Work task. After repeating the line containing "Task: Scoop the", stop; until then, repeat each line of the listing below exactly, starting with the first.

Exercise material.
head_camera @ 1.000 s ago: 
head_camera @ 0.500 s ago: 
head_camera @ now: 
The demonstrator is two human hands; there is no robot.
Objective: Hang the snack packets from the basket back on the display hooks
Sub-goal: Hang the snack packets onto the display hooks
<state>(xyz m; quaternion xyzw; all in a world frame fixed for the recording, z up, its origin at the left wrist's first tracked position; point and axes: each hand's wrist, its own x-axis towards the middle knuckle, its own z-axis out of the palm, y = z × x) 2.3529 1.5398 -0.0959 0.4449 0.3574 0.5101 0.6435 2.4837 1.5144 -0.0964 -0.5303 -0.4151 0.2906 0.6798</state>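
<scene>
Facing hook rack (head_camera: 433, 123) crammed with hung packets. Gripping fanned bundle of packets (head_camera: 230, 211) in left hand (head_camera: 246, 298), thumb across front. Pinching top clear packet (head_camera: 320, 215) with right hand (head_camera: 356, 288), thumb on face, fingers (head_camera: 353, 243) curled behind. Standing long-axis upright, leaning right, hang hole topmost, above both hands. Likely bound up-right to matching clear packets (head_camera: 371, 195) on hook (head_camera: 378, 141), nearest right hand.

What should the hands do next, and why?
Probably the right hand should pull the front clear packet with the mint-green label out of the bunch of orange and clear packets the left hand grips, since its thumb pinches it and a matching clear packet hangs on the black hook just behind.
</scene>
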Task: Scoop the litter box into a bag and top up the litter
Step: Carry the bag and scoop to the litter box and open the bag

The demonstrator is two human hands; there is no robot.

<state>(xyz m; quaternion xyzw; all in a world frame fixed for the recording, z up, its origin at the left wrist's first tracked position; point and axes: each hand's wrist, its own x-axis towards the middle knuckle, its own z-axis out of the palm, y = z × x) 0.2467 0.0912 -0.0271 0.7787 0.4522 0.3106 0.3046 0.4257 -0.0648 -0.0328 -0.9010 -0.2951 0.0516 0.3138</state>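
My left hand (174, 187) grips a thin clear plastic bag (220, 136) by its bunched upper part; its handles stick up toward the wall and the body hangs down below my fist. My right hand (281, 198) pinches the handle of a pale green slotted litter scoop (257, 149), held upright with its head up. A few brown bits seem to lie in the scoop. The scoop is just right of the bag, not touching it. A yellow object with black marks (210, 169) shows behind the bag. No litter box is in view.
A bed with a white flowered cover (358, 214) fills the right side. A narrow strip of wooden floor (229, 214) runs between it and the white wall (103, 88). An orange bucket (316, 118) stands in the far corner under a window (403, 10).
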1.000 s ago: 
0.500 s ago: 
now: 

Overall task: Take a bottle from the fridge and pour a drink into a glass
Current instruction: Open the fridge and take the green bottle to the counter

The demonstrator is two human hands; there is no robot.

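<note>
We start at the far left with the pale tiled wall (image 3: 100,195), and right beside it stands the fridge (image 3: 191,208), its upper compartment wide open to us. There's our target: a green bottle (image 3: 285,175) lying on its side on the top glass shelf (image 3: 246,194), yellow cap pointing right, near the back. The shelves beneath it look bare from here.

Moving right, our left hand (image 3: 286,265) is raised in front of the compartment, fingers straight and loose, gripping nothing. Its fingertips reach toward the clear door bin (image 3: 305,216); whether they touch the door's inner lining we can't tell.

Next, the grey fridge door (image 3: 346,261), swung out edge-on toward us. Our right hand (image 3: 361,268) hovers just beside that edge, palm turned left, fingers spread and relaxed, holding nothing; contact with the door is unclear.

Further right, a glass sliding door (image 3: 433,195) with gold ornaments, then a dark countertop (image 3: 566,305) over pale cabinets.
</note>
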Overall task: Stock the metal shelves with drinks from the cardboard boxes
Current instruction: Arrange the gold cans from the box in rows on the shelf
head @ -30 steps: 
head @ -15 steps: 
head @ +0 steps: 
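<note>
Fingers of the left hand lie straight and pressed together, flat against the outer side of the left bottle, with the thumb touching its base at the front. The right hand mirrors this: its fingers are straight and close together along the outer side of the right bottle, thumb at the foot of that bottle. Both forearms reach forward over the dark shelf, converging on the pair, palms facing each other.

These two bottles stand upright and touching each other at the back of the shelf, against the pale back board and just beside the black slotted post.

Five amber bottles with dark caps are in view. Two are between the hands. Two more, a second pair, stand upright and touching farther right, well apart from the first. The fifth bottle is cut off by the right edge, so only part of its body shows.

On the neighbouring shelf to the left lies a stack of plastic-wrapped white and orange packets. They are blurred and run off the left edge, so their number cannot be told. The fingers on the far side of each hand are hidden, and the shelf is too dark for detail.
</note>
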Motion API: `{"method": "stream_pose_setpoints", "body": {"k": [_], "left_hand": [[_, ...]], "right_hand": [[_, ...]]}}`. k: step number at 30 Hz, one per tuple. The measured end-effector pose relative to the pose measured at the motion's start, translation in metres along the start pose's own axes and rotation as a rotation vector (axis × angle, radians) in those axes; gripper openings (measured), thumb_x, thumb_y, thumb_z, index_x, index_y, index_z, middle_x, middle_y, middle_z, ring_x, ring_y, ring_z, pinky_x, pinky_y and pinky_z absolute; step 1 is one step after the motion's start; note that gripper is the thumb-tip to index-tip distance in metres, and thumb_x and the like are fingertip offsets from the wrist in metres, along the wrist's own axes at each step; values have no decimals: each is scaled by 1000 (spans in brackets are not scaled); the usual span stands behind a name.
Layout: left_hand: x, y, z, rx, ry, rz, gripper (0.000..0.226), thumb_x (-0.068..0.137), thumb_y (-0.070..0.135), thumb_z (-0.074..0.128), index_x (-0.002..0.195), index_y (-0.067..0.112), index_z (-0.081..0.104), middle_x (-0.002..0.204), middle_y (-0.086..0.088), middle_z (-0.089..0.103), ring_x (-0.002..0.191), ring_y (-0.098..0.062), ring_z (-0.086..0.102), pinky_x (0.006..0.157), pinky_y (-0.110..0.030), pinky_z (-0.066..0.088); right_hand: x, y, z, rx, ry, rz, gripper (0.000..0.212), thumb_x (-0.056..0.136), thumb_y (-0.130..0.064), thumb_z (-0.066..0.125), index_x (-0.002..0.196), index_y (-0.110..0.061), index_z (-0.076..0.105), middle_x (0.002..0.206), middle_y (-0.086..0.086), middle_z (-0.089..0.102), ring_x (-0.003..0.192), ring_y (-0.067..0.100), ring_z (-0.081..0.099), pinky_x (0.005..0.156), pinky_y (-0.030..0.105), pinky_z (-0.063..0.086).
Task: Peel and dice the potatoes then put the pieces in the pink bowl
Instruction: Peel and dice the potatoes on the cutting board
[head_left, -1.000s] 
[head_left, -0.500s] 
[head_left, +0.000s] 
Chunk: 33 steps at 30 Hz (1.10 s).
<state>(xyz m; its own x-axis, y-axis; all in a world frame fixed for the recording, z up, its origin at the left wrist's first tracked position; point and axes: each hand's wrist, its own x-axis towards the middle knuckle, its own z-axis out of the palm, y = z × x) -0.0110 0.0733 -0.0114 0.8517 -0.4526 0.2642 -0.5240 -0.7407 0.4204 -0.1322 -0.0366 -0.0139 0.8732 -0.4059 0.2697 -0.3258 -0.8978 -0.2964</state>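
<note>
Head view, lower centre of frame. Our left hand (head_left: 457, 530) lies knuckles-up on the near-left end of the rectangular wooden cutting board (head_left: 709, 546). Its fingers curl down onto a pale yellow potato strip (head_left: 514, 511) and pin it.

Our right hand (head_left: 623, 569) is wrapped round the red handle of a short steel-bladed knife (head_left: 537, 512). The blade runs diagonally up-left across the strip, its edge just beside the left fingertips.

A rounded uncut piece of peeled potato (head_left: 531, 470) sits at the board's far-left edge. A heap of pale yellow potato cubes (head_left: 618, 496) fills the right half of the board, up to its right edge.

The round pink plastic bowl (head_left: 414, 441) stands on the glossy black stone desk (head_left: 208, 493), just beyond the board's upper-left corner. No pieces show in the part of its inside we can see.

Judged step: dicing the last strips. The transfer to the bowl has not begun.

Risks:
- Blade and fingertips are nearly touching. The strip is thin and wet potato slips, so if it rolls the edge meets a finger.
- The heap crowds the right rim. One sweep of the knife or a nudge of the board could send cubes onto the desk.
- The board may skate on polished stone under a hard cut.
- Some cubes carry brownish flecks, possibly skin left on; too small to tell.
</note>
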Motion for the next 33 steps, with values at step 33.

Answer box.
head_camera @ 1.000 s ago: 
head_camera @ 0.500 s ago: 
head_camera @ now: 
The demonstrator is two human hands; there is no robot.
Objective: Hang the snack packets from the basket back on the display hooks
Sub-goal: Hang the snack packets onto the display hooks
<state>(xyz m; quaternion xyzw; all in a world frame fixed for the recording, z up, its origin at the left wrist's first tracked position; point and axes: each hand's wrist, its own x-axis towards the middle knuckle, its own z-axis out of the palm, y = z × x) 2.3529 1.5398 -0.0959 0.4449 0.3574 0.5101 0.6435 2.4837 1.5144 -0.0964 -0.5303 -0.4151 0.2906 0.6798</state>
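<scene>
Facing hook rack (head_camera: 433, 123) crammed with hung packets. Gripping fanned bundle of packets (head_camera: 230, 211) in left hand (head_camera: 246, 298), thumb across front. Pinching top clear packet (head_camera: 320, 215) with right hand (head_camera: 356, 288), thumb on face, fingers (head_camera: 353, 243) curled behind. Standing long-axis upright, leaning right, hang hole topmost, above both hands. Likely bound up-right to matching clear packets (head_camera: 371, 195) on hook (head_camera: 378, 141), nearest right hand.

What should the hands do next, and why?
Probably the right hand should pull the front clear packet with the mint-green label out of the bunch of orange and clear packets the left hand grips, since its thumb pinches it and a matching clear packet hangs on the black hook just behind.
</scene>
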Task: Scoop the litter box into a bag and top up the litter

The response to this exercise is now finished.